A refeição de Haga veio num prato enorme e com muitos talheres, mesmo que apenas ela tivesse pedido. Os garçons (chuto que deveriam ser uns três) a preparavam e a serviam na sua própria boca. Se houvesse algum resquício de sujeira, todos os garçons limpavam e cuidavam para que nada de mal pudesse ocorrer. Um líquido que eu suspeito ser álcool era borrifado em suas mãos toda vez que tocava em algum talher, e, ao terminar, sua roupa estava intacta, mesmo com o molho do macarrão caindo muitas vezes na capa protetora que nela colocaram.
Abismado, fui diretamente para a última página do cardápio, e ali avistei a opção final, "Refeição de César". No valor do dobro de três salários mínimos, comprei com dinheiro vivo e recebi o maior banquete já visto.
O russo me servira e me encarava com olhos de pavor. Acredito que se indagava como eu comeria toda aquela refeição. Limpou a mesa, colocou inúmeros babadores no meu corpo e proferiu algumas palavras em sua língua, que eu suponho serem "bom apetite", pelo seu sorriso e olhar de be happy.
A refeição posta na mesa não coube na que tínhamos, e outras duas mesas precisaram ser colocadas para que eu pudesse comer. A família que estava em nossa frente observou tudo e, com os olhos arregalados, quase mastigaram por mim de tanto que me encaravam e fitavam a comida com os olhos. A comida era preciosa, foi cara, e, por isso, me restringi a comê-la apenas com Haga, que pouco beliscou, já que já tinha jantado.
Todos aqueles pratos foram comidos por mim, de pouco em pouco. Sujei-me como um porco, e, com as mãos podres de molho e a barba suja de restos de frango, me atirei em mais e mais aperitivos e bebidas de diferentes nacionalidades — e oferecia para Haga tudo o que pegava, mas ela se recusava continuamente.

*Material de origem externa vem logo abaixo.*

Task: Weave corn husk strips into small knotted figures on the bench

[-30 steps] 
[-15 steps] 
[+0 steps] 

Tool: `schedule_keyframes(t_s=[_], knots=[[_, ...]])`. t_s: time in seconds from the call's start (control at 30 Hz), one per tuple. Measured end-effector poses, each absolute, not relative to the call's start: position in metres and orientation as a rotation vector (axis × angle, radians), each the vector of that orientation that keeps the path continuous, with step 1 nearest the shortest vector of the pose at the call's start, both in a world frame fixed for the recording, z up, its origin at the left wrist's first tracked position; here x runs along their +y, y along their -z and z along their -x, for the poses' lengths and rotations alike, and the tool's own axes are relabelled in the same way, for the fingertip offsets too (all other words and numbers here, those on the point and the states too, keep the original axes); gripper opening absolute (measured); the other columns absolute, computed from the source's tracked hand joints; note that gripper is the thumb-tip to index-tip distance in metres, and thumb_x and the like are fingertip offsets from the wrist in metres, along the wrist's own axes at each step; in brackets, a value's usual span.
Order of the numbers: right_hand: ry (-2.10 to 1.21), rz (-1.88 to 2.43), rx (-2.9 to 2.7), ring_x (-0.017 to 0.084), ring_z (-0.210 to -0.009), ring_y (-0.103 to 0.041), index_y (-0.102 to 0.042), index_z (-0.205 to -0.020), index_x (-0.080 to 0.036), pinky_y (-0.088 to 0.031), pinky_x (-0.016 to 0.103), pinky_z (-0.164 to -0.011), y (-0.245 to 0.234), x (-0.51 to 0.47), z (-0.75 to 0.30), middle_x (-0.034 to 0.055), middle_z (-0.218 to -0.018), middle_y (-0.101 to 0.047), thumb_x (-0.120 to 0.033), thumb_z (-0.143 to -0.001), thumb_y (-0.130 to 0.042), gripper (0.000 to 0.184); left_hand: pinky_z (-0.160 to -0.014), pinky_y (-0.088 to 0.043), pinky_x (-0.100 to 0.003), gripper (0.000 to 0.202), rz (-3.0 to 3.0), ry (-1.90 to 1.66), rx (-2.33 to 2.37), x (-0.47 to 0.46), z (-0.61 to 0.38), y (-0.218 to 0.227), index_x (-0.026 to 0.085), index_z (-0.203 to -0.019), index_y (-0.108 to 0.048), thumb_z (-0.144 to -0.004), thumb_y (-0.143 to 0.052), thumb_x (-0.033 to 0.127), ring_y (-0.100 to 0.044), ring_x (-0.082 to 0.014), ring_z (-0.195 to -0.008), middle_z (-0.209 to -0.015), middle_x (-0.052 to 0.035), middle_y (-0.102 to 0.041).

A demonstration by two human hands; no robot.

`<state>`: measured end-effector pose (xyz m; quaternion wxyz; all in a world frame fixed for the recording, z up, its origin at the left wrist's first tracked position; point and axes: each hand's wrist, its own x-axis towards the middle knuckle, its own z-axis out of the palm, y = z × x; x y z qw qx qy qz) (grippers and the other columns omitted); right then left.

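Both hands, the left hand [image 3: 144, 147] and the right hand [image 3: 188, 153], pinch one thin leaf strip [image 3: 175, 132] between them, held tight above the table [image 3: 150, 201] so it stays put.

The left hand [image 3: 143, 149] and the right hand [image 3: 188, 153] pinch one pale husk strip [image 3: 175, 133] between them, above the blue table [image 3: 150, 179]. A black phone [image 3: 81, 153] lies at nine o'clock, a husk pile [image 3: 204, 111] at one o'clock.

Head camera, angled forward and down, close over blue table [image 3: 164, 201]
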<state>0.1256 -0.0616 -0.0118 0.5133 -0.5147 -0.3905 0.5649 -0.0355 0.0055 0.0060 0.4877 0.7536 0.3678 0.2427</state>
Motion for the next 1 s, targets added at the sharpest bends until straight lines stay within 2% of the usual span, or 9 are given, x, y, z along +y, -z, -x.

O russo me fitou e riu, e esta foi a minha última visão. Aquele loiro maldito fez um movimento de despedida, indo embora ao som da minha agonia e desespero.
— Não tenho mais fome! — Eu gritava, me revirando no chão. Sentia como se minha barriga estivesse explodindo.
— Eu tenho fome! — Soltou uma das pessoas que me observava no local.
De repente, pessoas pulavam em cima da minha mesa e pegavam os alimentos que restavam na mesa, e outros pularam em cima do meu corpo para pegar os restos que eu não tinha mastigado.